- **ABOUT THIS EXERCISE**
Answer with a number only, stating how many lines of the records hold the word "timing".

--

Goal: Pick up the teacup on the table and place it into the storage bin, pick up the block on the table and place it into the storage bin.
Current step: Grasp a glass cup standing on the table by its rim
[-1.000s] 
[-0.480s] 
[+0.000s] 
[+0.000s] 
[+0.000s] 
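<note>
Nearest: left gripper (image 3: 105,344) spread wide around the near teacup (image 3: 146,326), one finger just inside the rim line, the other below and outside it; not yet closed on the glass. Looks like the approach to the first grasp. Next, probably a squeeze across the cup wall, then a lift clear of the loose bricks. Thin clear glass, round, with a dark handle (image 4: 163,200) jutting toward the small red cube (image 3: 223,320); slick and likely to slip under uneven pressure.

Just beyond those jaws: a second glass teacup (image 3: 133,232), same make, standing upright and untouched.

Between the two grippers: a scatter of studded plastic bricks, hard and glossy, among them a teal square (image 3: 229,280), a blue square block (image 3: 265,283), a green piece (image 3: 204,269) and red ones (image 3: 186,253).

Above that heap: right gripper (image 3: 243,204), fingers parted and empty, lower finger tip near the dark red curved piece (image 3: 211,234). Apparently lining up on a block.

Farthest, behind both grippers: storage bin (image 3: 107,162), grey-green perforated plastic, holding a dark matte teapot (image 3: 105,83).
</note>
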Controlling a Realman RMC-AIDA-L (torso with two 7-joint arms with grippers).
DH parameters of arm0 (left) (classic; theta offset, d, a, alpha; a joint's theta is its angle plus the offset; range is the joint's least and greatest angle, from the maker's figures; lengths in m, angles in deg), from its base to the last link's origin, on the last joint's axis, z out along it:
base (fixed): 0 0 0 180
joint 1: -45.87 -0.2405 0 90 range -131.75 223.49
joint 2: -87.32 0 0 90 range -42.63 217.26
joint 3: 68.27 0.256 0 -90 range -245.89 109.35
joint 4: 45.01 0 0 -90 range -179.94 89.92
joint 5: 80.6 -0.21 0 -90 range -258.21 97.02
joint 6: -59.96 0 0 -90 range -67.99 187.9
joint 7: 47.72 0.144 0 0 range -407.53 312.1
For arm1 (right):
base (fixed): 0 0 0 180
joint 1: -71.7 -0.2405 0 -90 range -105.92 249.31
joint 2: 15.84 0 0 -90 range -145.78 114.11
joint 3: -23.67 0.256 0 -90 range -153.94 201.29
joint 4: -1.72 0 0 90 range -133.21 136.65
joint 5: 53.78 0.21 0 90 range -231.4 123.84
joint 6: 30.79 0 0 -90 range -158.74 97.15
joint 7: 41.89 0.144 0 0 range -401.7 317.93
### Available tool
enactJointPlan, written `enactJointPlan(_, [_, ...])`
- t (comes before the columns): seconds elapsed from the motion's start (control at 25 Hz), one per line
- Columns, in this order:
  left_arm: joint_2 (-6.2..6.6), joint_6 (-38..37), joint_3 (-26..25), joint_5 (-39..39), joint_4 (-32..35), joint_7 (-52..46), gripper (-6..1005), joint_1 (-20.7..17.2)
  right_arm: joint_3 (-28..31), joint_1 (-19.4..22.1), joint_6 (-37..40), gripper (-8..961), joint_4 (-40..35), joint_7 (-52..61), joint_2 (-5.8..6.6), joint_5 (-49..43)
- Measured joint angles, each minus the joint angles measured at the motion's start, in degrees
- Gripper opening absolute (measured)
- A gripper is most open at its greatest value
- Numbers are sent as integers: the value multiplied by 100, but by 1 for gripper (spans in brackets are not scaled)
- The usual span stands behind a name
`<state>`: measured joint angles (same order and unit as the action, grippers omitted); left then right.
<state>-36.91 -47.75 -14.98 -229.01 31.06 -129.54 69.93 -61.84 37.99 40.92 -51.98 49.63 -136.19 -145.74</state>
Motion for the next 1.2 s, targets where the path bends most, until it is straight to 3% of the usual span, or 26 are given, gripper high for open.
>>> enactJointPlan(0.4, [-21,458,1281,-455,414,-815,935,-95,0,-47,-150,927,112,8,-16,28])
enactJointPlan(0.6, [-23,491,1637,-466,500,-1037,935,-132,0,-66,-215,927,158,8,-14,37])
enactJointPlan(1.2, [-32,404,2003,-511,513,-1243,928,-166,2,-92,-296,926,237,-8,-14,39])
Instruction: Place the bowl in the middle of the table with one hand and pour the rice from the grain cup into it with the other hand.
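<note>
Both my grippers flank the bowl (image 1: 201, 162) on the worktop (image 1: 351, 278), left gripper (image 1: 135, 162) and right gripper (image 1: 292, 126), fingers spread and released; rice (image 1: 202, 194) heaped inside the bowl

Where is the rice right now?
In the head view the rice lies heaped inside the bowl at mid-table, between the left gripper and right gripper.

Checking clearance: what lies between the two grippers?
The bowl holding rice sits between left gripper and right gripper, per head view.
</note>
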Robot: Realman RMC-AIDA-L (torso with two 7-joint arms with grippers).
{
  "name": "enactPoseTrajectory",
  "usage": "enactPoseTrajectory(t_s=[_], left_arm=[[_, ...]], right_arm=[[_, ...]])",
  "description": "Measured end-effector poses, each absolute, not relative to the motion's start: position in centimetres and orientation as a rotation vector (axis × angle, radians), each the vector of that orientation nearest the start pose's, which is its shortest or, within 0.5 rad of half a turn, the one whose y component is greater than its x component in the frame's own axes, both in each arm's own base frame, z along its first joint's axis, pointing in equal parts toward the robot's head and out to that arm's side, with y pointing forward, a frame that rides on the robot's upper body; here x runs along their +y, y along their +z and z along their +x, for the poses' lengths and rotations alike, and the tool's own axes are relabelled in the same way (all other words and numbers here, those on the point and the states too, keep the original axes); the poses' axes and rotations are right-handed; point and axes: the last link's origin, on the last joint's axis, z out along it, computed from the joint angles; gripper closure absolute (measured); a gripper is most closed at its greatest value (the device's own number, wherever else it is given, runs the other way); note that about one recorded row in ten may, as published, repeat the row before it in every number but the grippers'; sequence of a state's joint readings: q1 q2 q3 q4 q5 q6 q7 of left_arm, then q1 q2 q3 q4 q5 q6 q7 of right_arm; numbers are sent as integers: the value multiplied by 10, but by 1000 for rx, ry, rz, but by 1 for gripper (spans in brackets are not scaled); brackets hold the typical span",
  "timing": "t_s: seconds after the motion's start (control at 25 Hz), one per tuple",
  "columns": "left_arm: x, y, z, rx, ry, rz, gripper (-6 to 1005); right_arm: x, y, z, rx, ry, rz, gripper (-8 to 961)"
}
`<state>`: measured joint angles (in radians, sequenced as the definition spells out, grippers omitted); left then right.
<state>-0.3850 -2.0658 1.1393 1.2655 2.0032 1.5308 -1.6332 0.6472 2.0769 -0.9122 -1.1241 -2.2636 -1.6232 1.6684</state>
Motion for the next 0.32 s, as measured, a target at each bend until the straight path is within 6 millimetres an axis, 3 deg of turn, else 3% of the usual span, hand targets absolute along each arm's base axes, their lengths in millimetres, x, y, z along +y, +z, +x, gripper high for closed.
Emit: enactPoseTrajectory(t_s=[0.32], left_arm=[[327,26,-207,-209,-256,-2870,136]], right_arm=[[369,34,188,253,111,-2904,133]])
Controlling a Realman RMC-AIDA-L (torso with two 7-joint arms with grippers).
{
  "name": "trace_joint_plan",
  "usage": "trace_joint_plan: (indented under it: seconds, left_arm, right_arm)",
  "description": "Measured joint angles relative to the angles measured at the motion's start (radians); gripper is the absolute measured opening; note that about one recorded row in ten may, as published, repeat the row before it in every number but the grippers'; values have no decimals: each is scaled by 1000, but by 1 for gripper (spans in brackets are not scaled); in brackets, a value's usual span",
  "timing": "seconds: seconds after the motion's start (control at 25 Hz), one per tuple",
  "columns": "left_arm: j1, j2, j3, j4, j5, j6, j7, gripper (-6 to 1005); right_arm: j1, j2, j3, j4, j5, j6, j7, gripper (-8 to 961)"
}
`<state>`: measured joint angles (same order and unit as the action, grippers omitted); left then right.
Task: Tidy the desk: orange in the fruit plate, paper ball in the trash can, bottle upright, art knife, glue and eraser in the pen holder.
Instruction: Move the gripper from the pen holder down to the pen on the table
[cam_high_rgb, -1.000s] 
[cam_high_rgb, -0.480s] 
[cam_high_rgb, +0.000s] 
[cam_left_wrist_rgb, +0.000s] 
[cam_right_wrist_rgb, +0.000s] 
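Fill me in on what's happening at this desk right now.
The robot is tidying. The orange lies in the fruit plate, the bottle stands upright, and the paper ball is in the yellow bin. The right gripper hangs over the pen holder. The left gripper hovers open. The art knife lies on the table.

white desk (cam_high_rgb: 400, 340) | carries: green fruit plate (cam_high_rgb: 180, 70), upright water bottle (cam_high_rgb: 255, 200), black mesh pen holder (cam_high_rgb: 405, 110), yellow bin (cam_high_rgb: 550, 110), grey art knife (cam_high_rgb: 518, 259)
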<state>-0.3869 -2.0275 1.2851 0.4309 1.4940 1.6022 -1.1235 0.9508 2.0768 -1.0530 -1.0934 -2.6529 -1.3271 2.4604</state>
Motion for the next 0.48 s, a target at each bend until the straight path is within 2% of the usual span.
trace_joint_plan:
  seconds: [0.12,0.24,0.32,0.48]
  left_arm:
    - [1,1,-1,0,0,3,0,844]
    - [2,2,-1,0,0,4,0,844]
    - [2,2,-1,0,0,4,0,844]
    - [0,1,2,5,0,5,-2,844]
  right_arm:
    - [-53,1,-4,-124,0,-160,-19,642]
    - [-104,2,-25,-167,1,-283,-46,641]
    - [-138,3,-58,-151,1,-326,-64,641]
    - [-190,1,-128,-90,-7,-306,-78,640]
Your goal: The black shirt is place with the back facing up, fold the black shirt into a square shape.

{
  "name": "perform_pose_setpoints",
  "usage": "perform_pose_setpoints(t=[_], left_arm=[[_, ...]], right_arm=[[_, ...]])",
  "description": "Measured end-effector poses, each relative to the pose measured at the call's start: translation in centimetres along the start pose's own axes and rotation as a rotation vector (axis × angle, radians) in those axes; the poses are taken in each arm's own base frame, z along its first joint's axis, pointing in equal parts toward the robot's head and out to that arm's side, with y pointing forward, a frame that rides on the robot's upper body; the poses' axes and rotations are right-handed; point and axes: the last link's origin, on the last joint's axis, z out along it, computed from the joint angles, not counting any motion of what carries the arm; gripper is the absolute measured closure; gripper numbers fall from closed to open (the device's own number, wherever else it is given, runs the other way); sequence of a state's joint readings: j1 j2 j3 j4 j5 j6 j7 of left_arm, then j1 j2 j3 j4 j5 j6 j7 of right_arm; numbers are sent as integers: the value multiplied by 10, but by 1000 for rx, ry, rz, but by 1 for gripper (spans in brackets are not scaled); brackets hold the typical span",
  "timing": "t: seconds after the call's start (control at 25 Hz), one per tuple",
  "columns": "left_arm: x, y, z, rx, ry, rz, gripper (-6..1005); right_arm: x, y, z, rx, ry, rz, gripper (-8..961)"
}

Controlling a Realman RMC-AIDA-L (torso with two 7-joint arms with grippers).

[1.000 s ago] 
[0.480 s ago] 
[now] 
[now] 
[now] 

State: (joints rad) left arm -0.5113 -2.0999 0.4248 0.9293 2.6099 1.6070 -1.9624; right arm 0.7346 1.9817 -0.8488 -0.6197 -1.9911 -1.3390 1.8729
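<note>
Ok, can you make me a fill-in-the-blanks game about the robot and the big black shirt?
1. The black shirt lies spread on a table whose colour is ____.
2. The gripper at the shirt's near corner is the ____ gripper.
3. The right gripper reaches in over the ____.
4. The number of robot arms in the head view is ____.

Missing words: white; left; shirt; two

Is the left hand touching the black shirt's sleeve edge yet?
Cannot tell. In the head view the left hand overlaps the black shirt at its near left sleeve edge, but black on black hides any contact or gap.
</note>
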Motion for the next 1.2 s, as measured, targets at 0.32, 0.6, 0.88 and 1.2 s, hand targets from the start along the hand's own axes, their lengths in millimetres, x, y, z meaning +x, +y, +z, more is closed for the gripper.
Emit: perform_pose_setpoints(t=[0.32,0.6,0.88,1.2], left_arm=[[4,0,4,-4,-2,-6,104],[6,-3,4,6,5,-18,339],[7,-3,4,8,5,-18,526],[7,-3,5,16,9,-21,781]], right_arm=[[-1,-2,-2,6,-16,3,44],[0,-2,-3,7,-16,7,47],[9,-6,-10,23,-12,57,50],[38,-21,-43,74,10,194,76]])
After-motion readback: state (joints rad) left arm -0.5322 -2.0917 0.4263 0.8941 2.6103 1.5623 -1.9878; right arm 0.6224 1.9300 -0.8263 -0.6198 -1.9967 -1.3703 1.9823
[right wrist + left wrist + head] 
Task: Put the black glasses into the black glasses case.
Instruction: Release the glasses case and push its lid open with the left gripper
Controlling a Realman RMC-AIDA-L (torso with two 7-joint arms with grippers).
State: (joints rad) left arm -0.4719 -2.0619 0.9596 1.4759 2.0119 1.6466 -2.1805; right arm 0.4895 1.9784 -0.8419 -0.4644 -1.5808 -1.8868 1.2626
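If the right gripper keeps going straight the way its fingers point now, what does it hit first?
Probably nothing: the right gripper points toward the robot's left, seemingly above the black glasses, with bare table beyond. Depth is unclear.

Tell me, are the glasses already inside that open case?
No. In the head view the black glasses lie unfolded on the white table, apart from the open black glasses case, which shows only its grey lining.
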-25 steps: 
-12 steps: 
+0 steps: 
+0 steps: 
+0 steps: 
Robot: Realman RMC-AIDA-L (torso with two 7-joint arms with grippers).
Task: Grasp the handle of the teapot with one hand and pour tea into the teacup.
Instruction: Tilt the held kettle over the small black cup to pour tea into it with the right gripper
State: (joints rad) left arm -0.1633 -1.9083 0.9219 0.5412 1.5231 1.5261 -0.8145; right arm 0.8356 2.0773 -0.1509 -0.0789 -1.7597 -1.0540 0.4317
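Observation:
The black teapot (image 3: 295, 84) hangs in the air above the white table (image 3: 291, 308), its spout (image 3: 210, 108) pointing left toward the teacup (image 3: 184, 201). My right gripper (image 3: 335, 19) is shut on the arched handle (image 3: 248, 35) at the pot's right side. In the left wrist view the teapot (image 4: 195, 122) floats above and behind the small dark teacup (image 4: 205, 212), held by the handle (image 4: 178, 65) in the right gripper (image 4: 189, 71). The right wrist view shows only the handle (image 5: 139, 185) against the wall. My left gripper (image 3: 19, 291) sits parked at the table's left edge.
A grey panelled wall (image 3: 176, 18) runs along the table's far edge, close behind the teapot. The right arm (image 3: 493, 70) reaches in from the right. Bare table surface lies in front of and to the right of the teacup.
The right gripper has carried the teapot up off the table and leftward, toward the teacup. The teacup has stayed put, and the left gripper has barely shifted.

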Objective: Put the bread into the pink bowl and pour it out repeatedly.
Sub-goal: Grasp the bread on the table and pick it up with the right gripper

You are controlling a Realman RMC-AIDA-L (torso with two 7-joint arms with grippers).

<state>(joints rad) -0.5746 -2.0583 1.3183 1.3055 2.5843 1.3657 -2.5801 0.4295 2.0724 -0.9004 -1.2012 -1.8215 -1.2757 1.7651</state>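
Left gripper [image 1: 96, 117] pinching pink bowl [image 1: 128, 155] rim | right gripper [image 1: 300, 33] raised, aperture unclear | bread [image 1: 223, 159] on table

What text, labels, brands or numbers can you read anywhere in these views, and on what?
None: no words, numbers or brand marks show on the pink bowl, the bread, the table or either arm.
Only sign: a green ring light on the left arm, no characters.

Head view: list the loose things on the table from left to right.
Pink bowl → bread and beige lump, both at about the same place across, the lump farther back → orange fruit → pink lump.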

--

- **ANSWER TO THIS PROBLEM**
3